- Assigned task -
Filter the entries for lines with the word "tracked".

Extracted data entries
==*==
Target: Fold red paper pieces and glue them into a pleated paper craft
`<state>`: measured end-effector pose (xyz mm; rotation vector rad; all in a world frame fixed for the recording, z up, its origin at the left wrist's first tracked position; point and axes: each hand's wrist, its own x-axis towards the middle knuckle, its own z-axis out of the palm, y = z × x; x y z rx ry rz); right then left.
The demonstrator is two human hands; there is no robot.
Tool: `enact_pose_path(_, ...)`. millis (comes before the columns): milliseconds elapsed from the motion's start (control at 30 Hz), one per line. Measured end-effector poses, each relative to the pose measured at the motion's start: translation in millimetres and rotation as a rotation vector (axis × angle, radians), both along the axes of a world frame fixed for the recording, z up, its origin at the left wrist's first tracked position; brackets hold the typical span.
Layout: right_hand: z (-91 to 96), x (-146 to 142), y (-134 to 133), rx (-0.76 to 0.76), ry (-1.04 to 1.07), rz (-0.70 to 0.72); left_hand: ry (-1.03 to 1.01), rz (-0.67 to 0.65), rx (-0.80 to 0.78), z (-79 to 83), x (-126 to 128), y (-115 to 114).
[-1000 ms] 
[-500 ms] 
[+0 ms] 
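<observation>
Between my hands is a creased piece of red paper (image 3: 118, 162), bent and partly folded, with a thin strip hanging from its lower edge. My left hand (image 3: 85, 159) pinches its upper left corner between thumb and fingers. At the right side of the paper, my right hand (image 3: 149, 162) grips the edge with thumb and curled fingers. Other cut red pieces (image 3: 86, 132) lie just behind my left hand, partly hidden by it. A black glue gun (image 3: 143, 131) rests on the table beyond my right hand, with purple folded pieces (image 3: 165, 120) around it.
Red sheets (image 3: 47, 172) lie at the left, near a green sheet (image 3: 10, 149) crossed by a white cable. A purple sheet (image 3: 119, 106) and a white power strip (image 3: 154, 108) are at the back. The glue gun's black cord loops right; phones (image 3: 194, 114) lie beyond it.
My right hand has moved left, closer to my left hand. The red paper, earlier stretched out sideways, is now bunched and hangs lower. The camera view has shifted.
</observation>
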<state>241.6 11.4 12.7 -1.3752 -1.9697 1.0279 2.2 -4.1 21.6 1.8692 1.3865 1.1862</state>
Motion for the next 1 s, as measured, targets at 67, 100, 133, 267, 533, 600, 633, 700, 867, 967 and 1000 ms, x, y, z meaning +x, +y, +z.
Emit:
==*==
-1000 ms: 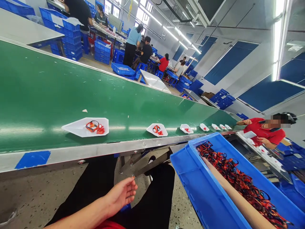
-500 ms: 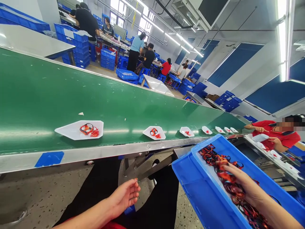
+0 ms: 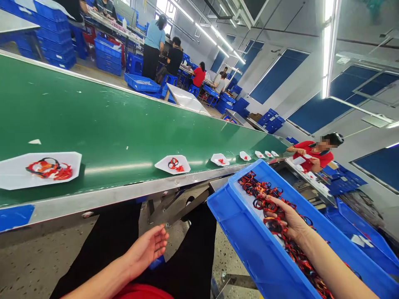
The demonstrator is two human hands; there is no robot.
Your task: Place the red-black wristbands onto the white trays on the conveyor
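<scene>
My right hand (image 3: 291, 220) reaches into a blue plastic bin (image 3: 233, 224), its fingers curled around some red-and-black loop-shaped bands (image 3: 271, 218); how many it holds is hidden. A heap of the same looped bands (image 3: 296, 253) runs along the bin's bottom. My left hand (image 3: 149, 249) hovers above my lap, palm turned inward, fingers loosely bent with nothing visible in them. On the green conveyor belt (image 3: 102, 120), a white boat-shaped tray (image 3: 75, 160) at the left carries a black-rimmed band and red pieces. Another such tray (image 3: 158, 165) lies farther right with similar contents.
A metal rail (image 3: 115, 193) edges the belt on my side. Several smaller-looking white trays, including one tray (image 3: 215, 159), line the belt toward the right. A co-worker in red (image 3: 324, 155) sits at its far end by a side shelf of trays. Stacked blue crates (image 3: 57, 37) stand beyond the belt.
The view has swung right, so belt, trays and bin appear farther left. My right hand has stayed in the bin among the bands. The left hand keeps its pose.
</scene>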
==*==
- Output for this exercise -
`<state>`: measured end-effector pose (xyz mm; rotation vector rad; all in a world frame fixed for the recording, z up, its origin at the left wrist's first tracked position; point and axes: each hand's wrist, its own x-axis towards the middle knuckle, its own z-axis out of the palm, y = z × x; x y z rx ry rz); right then left.
Tool: `enact_pose_path(_, ...)`. millis (comes before the columns): milliseconds elapsed from the motion's start (control at 30 Hz), one per line. Measured end-effector poses, each relative to the pose measured at the motion's start: translation in millimetres and rotation as a rotation vector (axis × angle, radians), both along the axes of a world frame fixed for the recording, z up, its origin at the left wrist's first tracked position; brackets hold the typical span.

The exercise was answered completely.